Frey, C., Göpfrich, K., Pashapour, S., Platzman, I., & Spatz, J. P. (2020). Electrocoalescence of water-in-oil droplets with a continuous aqueous phase: implementation of controlled content release. ACS Omega, 5(13), 7529-7536. doi:10.1021/acsomega.0c00344.


Cite as: https://hdl.handle.net/21.11116/0000-0005-F643-A
Abstract
Droplet-based microfluidics have emerged as an important tool for diverse biomedical and biological applications including, but not limited to, drug screening, cellular analysis, and bottom-up synthetic biology.
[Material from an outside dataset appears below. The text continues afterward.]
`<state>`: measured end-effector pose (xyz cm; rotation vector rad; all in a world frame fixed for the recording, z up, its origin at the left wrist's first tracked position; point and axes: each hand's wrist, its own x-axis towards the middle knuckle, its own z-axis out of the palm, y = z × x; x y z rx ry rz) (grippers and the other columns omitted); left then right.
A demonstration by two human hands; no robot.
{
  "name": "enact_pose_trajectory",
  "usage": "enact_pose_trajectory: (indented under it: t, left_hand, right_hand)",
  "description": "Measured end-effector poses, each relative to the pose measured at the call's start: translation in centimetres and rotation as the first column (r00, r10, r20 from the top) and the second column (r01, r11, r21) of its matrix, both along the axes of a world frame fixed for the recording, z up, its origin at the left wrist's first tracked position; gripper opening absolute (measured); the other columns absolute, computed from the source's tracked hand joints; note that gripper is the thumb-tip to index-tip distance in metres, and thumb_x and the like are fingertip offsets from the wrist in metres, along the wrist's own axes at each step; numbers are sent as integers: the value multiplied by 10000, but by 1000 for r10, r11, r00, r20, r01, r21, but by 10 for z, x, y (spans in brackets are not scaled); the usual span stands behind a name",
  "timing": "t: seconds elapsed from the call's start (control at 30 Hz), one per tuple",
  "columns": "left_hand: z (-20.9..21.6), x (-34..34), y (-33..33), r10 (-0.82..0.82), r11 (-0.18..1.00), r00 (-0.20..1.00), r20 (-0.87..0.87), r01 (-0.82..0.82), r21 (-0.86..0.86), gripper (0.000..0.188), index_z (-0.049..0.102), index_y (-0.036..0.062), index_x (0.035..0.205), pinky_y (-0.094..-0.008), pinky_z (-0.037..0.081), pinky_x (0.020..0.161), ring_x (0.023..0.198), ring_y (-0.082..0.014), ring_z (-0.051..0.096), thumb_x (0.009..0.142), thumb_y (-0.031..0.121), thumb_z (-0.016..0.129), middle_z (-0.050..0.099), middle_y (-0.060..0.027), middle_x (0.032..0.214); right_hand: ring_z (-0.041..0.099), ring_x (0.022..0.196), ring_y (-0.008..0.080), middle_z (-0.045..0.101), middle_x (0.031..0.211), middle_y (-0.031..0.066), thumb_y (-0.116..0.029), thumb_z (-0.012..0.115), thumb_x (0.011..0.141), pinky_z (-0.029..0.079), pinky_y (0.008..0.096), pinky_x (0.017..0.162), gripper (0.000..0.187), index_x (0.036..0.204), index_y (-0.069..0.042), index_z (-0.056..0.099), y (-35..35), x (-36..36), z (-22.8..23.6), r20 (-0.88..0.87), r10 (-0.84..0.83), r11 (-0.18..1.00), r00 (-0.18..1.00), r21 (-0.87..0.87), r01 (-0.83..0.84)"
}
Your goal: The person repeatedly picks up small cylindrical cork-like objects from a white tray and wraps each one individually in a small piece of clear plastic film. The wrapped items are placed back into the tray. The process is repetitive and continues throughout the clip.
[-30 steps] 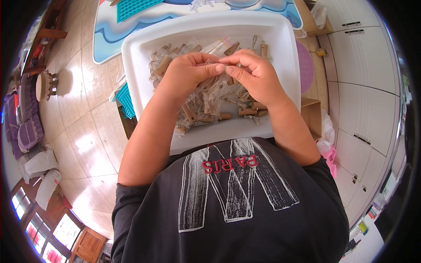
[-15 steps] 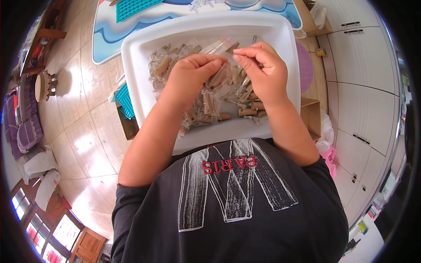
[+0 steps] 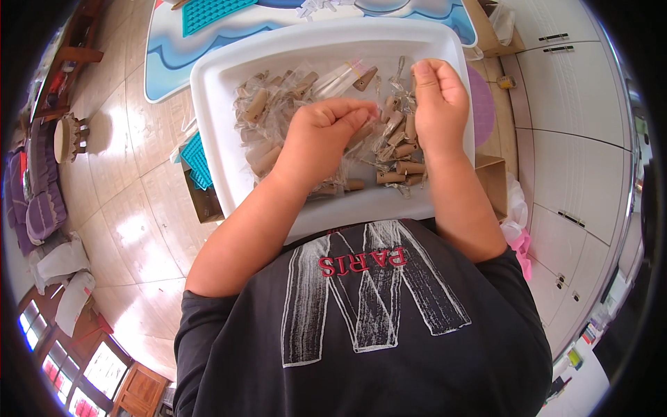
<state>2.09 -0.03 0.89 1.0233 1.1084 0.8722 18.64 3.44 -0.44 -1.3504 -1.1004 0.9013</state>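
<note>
A white plastic tub in front of me holds many small brown cylinders, some in clear bags and some loose with cords. Over its middle, my left hand pinches what looks like a small clear plastic bag; a brown piece shows below the fingertips. My right hand is closed, thumb against fingers, above the tub's right side. What it grips, if anything, is hidden. Loose corded cylinders lie below and left of it. Bagged cylinders are heaped on the left.
Flat clear bags lie at the tub's far side. Beyond it is a blue-and-white patterned table with a teal tray. Cardboard boxes stand beside the tub. White cabinets line the right; a stool stands left.
My right hand has drawn away to the right and slightly up from the left hand. My left hand has shifted right and nearer to me, still pinching.
</note>
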Motion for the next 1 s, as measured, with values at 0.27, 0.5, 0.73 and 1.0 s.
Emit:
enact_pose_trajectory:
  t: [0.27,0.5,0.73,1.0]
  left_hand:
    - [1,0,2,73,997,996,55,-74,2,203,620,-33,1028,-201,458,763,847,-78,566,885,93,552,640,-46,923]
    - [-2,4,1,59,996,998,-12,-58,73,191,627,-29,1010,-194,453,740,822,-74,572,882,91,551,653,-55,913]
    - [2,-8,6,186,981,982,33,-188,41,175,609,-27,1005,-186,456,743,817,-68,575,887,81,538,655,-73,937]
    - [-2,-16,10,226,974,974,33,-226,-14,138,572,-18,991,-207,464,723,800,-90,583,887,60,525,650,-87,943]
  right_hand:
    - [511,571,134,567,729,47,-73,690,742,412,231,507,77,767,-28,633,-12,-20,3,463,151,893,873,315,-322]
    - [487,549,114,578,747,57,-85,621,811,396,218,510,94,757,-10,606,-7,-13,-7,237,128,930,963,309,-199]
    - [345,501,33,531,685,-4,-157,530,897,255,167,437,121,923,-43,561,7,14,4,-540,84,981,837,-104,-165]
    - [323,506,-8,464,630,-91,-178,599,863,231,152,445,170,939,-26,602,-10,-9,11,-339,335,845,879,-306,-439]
Each microfluidic water-in-oil droplet contains a well-defined biocontent that, following its manipulation/maturation, has to be released into a physiological environment toward possible end-user investigations. Despite the progress made in recent years, considerable challenges still loom at achieving a precise control over the content release with sufficient speed and sensitivity. Here, we present a quantitative study in which we compare the effectiveness and biocompatibility of chemical and physical microfluidic release methods. We show the advantages of electrocoalescence of water-in-oil droplets in terms of high-throughput release applications. Moreover, we apply programmable DNA nanotechnology to achieve a segregation of the biochemical content within the droplets for the controlled filtration of the encapsulated materials. We envision that the developed bifunctional microfluidic approach, capable of content segregation and selective release, will expand the microfluidic toolbox for cell biology, synthetic biology, and biomedical applications.